Randomized Search and Grid Search were both used to check parameters and try to establish the best ones.
Results show that all of the tuned models performed better than their untuned counterparts when looking at F1 score, false negatives and true positives. Some of the tuned models accuracy decreased, but only slightly (approx. 2%) In addition, ROC curves were plotted for the tuned models.
Conclusion
Judging by the highest F1 score, lowest number of false negative, highest number of true positives and greatest area under the curve (AUC) - the tuned XGBoost model performed the best.
Looking at the winning model - Randomized Search XGBoost - I evaluated the important features. By far, the most important feature was the systolic reading in blood pressure. Having a cholesterol "well above normal" and age were the next largest important features.
When looking at the subjective features, activity was the most important feature followed by smoking then drinking alcohol.
These features indicated that when faced with a patient who has a high systolic reading, very elevated cholesterol levels, and is older, it would be prudent to run further tests and check for cardiovascular diseases.

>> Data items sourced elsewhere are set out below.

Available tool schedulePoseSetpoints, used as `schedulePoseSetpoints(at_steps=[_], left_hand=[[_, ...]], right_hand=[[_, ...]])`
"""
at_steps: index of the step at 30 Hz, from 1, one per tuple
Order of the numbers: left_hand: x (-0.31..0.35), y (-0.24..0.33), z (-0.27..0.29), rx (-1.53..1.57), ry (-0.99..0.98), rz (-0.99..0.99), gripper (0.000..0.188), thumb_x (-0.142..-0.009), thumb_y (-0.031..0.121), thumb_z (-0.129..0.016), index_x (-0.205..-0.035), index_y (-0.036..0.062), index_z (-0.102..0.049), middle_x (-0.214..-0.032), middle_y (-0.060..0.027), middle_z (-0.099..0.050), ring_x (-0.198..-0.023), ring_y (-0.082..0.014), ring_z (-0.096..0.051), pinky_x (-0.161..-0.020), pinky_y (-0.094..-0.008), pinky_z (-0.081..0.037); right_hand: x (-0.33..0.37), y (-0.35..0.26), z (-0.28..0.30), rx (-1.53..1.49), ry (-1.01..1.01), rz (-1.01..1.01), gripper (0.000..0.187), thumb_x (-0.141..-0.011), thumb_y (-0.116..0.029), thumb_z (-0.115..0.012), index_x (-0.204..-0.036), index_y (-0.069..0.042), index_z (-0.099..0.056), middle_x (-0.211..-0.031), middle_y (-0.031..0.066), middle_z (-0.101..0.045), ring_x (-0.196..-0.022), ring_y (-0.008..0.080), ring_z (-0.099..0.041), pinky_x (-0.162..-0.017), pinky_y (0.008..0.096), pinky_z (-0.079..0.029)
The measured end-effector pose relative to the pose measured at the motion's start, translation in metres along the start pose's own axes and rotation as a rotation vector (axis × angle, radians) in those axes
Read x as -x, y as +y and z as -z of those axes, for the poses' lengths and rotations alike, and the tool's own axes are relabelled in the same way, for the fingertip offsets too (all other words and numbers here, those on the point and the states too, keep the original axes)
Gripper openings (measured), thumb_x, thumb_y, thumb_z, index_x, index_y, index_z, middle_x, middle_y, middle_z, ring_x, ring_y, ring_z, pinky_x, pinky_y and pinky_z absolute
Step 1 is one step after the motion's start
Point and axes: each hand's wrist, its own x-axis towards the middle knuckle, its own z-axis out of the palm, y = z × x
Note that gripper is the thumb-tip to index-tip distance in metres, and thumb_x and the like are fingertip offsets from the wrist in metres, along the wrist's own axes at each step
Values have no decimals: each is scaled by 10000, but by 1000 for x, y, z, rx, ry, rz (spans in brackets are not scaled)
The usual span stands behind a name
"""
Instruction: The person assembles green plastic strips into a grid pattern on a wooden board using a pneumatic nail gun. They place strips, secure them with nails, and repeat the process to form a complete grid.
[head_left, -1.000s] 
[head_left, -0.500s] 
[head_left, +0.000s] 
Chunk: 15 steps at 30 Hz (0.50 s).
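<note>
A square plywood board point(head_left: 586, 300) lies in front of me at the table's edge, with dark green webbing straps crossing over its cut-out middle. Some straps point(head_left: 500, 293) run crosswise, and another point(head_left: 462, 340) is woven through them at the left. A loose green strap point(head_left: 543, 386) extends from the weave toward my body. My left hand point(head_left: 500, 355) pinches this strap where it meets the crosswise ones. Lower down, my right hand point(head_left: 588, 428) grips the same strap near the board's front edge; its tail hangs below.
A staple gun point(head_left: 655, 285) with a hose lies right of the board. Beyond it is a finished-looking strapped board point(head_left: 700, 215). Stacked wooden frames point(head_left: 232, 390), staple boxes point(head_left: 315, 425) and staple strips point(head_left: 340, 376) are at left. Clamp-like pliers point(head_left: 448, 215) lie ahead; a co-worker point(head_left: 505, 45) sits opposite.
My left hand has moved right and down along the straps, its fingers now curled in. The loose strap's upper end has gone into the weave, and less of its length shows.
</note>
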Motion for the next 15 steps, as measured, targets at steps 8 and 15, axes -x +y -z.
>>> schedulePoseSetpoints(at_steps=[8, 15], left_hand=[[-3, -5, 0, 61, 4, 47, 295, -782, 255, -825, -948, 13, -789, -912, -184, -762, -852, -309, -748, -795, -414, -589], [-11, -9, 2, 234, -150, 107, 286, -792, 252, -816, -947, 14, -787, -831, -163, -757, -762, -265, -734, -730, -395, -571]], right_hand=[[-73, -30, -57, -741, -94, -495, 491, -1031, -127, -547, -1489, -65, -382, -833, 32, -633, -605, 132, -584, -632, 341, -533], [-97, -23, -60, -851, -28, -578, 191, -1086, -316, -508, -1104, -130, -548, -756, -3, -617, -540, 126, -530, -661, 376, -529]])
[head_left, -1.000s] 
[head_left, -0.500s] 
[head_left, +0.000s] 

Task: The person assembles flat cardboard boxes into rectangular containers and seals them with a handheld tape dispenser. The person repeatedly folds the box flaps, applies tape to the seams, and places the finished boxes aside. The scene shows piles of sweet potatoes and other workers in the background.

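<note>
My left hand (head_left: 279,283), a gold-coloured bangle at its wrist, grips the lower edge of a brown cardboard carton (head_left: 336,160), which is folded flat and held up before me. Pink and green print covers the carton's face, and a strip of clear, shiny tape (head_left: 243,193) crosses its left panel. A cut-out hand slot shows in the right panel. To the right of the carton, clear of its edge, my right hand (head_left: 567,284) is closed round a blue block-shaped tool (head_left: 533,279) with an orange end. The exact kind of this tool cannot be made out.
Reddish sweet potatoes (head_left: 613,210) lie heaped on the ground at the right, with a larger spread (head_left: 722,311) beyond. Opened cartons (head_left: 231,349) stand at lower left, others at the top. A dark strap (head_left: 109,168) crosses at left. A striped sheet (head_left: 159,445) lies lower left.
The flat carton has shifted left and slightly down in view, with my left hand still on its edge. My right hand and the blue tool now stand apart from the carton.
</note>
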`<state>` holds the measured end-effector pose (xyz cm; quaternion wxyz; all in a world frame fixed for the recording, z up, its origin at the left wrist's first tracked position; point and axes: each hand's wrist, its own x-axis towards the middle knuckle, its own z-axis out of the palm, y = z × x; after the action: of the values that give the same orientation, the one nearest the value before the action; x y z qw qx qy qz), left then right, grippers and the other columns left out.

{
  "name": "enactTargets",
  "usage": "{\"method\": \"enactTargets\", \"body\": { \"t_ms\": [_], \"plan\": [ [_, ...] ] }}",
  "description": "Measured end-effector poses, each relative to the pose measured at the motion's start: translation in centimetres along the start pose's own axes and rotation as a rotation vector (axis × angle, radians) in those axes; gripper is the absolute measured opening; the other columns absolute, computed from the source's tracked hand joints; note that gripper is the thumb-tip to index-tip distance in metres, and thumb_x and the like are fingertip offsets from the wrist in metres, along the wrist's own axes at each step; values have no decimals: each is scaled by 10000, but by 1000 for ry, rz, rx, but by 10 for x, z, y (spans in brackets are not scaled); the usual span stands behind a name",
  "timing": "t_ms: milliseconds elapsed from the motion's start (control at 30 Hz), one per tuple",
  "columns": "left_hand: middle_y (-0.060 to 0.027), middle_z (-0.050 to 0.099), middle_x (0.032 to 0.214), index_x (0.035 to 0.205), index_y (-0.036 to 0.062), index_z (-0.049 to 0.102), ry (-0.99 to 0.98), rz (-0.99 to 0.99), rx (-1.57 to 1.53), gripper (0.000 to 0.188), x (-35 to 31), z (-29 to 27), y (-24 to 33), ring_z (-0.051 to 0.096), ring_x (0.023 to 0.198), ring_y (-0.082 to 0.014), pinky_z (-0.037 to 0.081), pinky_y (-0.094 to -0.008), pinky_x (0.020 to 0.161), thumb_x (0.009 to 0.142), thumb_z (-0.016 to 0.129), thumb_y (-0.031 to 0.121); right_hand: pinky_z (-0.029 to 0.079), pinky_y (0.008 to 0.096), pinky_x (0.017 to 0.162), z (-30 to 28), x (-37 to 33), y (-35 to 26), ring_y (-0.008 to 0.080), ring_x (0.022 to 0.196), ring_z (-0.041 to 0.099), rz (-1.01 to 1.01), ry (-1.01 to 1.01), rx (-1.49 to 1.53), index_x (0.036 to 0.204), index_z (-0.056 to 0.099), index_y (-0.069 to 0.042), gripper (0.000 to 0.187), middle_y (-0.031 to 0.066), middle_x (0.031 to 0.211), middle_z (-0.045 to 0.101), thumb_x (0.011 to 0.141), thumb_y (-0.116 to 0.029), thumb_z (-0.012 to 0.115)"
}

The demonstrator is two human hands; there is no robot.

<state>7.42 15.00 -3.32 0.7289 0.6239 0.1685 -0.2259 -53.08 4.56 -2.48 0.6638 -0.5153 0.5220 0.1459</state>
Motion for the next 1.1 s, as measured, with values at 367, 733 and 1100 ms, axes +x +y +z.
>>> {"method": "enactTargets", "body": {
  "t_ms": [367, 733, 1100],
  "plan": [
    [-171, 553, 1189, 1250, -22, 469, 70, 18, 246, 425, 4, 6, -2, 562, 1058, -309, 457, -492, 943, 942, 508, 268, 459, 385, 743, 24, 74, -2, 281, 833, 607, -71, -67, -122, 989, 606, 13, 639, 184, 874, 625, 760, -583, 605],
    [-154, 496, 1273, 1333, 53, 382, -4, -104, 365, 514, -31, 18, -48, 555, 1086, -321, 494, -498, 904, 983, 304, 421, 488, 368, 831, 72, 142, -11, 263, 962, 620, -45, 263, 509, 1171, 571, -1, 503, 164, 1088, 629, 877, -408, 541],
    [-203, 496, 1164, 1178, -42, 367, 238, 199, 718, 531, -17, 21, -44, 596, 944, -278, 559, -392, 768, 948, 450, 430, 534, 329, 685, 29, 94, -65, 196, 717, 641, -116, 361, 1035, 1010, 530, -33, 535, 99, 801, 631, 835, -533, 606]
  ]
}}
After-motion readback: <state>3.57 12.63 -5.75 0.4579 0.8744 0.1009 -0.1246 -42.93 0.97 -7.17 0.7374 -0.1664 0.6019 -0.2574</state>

It would also be important to coach these patients about a need to increase activity, improve diet, and decrease or stop smoking and drinking alcohol. A follow up should be done to check blood pressure and cholesterol levels again and consider prescribing a statin drug that would decrease cholesterol levels.
In an ideal world, cholesterol and glucose would have been numerical results rather than categorical and the subjective features would have more context. Taking it one step further, cholesterol could have been separated in HDL and LDL and instead of glucose, measure A1C.
Having knowledge about potential comorbidities - like diabetes, COPD, and anxiety/depression would also be insightful and maybe help the model predictions.
Studies have proven there is a link between cardiovascular disease and periodontal disease (gum disease). Adding data if the person has periodontal disease or not would be useful.
It would also be interesting if this set had data on the different regions, races, and socioeconomic levels from the individuals of this study as lack of access to care and implicit bias have shown to be dangerous to long-term health.